Ricardo Baeza: La isla de los Santos. Itinerario en Irlanda. Edición de Laura Baeza. Prólogo de Laurie-Anne Laget y Eduardo Hernández Cano. Igitur. Sevilla, 2010. 228 páginas. 22 €


“En verdad que no hay peor azote para una nación que un movimiento nacionalista, que sólo es el síntoma de agonía de una función natural suprimida”. La frase, citada por Ricardo Baeza en La isla de los Santos, pertenece a una de las más conocidas obras del célebre dramaturgo irlandés Bernard Shaw, La otra isla de John Bull. En los años veinte del pasado siglo, Irlanda atravesaba, tras la fundación del movimiento independentista sinn-fein y la sublevación fallida de 1916, uno de los momentos más críticos en su largo peregrinaje hacia la emancipación política. Cristianizada por San Patricio a partir de 431 y bajo dominio británico desde el siglo XII, en su territorio se fue desarrollando una lucha constante contra el feudalismo extranjero, cuyo sentimiento independentista se nutría de peculiaridades lingüísticas y religiosas y en la protesta frente a los terratenientes ingleses.

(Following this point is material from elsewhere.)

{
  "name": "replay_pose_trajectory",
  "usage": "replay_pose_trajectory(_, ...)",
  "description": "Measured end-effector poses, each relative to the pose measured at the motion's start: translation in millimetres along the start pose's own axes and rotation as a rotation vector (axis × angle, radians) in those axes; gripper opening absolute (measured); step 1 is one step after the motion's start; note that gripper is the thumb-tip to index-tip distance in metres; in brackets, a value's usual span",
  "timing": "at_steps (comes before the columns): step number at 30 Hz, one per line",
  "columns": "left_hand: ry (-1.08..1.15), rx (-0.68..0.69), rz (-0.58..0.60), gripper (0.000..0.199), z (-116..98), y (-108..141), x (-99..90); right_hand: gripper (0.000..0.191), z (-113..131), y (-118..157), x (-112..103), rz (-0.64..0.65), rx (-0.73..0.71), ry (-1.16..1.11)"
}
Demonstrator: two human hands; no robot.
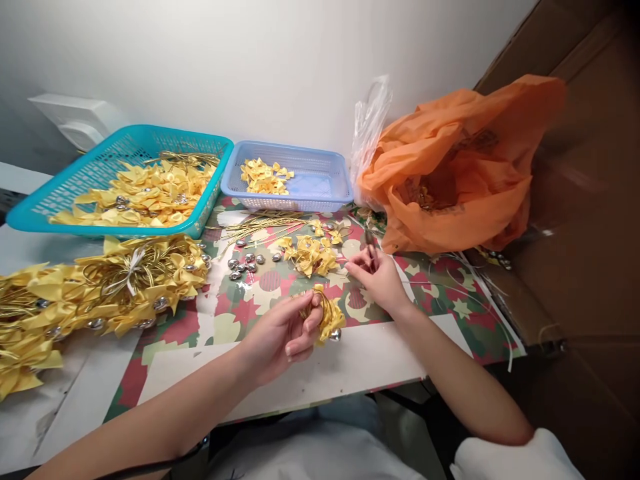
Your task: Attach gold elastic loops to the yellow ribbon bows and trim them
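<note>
1. Left hand (pixel 287 327): fingers curled around a small bundle (pixel 331 320) of yellow bows with gold cord loops and a silver bell, held just above the near edge of the desk (pixel 225 327). No white tie can be made out on this bundle.
2. Right hand (pixel 377 273): fingers closed on a slender dark object (pixel 369 239), partly hidden by the hand and too small to identify.
3. Finished-looking work, at left: larger bundles (pixel 160 293) of bows, cords and bells, one bound at its cords by a white tie (pixel 134 263). They lie in front of the turquoise basket (pixel 35 213), which holds many more bows (pixel 150 193), some with bells.
4. Material judged unfinished: a loose pile of bows (pixel 311 255) beyond the left hand; beside it, loose silver bells (pixel 245 263); behind, straight gold cords (pixel 267 225). Smaller bows (pixel 265 177) occupy one side of the blue basket (pixel 320 200).
5. At right: white strips (pixel 460 283) near an orange bag (pixel 450 220), whose contents are largely hidden.
6. Overall stage: judged partway, with bound and loose pieces side by side; no exact count is possible.
</note>
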State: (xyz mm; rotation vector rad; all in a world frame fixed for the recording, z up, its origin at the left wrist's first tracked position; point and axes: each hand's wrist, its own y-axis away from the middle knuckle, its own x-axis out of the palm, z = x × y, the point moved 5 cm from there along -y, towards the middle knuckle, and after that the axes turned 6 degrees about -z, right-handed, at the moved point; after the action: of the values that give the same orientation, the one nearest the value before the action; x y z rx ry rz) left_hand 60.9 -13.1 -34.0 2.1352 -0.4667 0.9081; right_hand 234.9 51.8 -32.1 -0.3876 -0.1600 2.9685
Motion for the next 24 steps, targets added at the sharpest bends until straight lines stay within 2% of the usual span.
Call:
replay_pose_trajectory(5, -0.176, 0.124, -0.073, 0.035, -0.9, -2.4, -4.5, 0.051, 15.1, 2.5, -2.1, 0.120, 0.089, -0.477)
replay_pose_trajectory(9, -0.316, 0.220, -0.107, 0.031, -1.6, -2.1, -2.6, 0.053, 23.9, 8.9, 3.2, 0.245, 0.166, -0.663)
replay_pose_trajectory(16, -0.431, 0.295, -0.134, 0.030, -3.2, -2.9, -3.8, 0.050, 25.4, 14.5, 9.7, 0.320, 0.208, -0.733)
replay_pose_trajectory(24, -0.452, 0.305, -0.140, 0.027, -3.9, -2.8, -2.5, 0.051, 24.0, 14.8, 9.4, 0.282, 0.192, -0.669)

A semejante “atmósfera de fragua que se respira hoy en Irlanda” se desplazaba, entre septiembre y noviembre de 1920, como corresponsal del diario El Sol Ricardo Baeza (1890-1956), uno de los ensayistas y críticos literarios más cultos y agudos de su época, gran conocedor de los escritores europeos contemporáneos y traductor, entre otros, de D’Annunzio, Wilde, Ludwig, O’Neal, Dostoievski… Enrolado por cultura, tradición y familia –su esposa era de origen irlandés– a los problemas de la verde Erín, con el ardor de quien defiende una finalidad justa Baeza informaría al lector español, con humor nihilista y mirada grave, sobre la causa sinn-feinista y la cruel represión llevada a cabo por las autoridades británicas, en un marco de violencia organizada donde “imparcialidad, aquí, significa, fatalmente, pasión irlandesa”.

A la vez, deseoso de alivio en medio de aquel infierno terrestre, el autor efectuará un recorrido por la historia, el paisaje, las costumbres y leyendas de los principales campos y ciudades irlandesas: la poética y espiritual Dublín, la industriosa Belfast de la unionista región del Ulster o la decadente Galway, además de trazar la semblanza de los principales líderes sinn-feinistas y de las mayores glorias literarias del país (Swift, Shelley, Yeats, Shaw, con la sola ausencia, llamativa, de Joyce). Al recopilar en volumen sus crónicas, en 1930, Baeza incidiría precisamente en el carácter ante todo literario de su obra, cuando los acontecimientos posteriores habían derivado en la obtención de la autonomía por parte del pueblo irlandés –exceptuando los condados del norte– y la prosecución, despiadada, de la guerra civil entre dos nuevos bandos: irlandeses contra irlandeses, republicanos contra el Estado libre.

Tal insistencia en la naturaleza marcadamente literaria –aunque informativa– del libro, desmentida por la pulsión casi historiográfica de su estudio sobre el nacionalismo irlandés, respondía –como señala el sugerente prólogo que encabeza esta nueva edición– a una división más esencial del pensamiento de Ricardo Baeza sobre Irlanda en la que, junto a una fascinación evidente por su identidad cultural, aparece una creciente prevención ante las políticas nacionalistas que le llevaba a rechazar sus extremos, en consonancia con su internacionalismo cultural y templado liberalismo político, compartido con muchos intelectuales contemporáneos españoles que veían, además, en la situación irlandesa un claro eco de las aspiraciones nacionalistas de regiones como Cataluña. Igualmente, el rescate de esta obra permitirá al lector de hoy considerar problemas semejantes, todavía candentes, en el interior de nuestro Estado, además de descubrir el sentido liberal y la fina perspicacia de un escritor como Baeza.